I was able to reproduce your results with spark.conf.set("spark.sql.legacy.timeParserPolicy","LEGACY") i did also tests with other possible options for this parameter
object LegacyBehaviorPolicy extends Enumeration {
val EXCEPTION, LEGACY, CORRECTED = Value
}
and here is doc for this parameter:
.doc("When LEGACY, java.text.SimpleDateFormat is used for formatting and parsing "
"dates/timestamps in a locale-sensitive manner, which is the approach before Spark 3.0. "
"When set to CORRECTED, classes from java.time.* packages are used for the same purpose. "
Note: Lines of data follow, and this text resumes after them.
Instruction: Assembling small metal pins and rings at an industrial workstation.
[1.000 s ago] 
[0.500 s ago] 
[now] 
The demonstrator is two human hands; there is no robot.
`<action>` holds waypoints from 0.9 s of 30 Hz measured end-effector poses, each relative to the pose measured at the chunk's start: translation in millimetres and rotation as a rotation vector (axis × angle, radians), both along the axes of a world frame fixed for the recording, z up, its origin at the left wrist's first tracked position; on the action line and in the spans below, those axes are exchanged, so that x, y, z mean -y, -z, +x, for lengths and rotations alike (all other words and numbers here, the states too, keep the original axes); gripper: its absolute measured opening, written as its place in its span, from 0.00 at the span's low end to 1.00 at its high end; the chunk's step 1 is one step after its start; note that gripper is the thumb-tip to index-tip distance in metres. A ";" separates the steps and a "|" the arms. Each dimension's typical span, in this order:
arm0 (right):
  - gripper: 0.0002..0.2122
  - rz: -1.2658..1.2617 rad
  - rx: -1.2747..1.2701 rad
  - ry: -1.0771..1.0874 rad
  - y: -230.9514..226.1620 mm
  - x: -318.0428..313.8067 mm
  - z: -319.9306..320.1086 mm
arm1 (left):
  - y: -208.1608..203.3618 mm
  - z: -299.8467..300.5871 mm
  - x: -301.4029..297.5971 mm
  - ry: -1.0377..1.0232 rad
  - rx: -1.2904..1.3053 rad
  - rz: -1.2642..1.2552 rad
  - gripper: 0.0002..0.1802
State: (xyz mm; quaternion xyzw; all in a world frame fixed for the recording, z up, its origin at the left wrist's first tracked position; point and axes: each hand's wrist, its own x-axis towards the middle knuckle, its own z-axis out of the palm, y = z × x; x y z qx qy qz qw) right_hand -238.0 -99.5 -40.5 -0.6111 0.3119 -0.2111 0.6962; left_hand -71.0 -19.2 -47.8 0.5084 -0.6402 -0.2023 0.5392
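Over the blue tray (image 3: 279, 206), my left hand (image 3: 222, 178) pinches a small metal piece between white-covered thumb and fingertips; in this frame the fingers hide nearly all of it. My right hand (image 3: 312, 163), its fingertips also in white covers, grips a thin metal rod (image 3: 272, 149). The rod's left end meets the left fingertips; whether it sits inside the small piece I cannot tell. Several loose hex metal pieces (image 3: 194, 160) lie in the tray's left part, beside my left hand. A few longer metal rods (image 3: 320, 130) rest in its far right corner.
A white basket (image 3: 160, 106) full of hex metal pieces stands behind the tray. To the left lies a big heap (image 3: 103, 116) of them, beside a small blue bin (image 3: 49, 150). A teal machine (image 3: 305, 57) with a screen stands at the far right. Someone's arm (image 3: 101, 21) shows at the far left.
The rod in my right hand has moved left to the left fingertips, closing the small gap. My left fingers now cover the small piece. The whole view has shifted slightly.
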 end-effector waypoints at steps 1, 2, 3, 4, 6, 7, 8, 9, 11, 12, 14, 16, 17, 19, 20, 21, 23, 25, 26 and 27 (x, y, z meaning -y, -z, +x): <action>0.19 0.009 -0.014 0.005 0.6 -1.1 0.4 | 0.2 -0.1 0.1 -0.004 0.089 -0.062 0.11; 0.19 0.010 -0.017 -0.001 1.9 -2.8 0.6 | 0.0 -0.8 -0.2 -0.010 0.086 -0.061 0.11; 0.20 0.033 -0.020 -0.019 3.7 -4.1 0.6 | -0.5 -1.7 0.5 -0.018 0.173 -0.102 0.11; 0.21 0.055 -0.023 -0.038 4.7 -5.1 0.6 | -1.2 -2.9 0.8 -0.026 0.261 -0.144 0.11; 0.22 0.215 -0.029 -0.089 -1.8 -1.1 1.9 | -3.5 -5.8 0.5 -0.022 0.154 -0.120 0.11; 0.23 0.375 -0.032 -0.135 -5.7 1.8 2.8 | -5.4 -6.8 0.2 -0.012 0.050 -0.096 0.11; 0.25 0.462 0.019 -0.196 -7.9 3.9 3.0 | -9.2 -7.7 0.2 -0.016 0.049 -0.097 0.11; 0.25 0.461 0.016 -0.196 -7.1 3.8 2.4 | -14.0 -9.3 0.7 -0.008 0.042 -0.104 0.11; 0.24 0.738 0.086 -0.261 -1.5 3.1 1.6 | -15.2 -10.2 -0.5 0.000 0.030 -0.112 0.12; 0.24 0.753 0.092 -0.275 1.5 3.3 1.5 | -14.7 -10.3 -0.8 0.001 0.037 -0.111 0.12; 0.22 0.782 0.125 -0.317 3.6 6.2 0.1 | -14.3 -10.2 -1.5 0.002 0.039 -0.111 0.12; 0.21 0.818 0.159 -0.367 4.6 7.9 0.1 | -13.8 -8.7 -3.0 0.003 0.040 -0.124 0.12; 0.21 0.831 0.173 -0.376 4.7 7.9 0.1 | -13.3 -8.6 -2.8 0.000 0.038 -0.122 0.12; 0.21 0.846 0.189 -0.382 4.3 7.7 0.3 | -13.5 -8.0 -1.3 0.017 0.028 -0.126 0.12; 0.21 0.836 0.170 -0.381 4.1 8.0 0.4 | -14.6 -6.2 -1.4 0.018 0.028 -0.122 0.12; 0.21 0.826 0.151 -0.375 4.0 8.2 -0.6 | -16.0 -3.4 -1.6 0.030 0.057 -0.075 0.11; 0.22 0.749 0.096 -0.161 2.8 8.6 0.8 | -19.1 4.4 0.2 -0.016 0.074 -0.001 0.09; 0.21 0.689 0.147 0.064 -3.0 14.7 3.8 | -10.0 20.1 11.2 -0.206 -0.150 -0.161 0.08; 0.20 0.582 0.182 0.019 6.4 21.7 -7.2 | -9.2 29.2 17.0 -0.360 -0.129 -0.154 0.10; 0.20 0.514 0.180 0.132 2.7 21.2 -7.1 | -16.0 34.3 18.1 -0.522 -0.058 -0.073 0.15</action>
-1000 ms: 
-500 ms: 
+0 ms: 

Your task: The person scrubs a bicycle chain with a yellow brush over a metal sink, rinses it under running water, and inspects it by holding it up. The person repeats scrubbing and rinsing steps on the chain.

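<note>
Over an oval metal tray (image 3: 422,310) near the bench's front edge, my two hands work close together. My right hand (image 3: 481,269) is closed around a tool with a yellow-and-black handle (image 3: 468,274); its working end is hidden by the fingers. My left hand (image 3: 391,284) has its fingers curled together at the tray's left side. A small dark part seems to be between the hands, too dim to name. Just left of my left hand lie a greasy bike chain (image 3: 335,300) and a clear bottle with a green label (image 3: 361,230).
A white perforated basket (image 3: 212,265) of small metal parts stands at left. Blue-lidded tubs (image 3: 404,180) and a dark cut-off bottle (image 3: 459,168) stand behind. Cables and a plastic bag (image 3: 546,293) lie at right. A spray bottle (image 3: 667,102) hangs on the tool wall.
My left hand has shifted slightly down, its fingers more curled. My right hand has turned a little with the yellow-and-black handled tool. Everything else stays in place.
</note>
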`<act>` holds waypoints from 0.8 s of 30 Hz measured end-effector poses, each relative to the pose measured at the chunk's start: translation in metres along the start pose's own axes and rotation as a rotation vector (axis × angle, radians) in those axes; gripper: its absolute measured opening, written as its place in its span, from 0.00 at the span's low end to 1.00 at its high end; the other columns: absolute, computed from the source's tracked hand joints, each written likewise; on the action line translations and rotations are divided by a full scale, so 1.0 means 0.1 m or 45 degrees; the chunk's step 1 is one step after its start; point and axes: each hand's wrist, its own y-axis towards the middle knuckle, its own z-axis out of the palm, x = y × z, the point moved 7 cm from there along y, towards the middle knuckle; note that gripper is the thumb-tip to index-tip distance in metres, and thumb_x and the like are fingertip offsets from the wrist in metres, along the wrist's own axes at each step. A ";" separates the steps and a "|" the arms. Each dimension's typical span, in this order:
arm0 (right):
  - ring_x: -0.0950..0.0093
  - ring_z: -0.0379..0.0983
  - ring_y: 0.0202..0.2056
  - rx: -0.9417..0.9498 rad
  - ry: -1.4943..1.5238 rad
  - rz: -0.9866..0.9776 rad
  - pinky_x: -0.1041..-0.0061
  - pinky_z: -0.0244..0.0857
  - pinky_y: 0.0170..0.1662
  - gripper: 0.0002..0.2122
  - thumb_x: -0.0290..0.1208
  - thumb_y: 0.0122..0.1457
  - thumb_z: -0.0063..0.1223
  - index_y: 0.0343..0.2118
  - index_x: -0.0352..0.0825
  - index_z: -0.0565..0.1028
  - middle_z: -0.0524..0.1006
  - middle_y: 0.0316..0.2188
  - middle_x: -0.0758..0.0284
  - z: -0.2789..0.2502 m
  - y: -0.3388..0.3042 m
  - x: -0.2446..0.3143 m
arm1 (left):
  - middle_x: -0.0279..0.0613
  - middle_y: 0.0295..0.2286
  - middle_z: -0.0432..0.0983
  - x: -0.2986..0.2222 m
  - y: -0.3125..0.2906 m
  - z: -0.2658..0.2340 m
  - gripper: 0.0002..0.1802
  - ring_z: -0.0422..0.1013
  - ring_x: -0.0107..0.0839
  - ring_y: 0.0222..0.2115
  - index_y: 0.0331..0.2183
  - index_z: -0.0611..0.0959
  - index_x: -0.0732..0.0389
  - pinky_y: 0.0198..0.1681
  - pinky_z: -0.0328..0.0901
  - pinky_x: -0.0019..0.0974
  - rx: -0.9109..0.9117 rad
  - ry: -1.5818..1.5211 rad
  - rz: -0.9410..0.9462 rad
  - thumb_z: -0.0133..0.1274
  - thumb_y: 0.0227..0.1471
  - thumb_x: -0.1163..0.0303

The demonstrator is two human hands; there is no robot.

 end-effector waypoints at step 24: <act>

"The default value is EXCEPTION, RuntimeException is thrown when we will get different "
"results.")
So with LEGACY i am getting same results as you
With EXCEPTION Spark is throwing exception
org.apache.spark.SparkUpgradeException: [INCONSISTENT_BEHAVIOR_CROSS_VERSION.PARSE_DATETIME_BY_NEW_PARSER] You may get a different result due to the upgrading to Spark >= 3.0:
With CORRECTED Spark is returning nulls for both records
It is however parsing correctly record with id 1 when i change pattern to hh instead of HH
so with something like this:
from pyspark.sql.types import *
spark.conf.set("spark.sql.legacy.timeParserPolicy","CORRECTED")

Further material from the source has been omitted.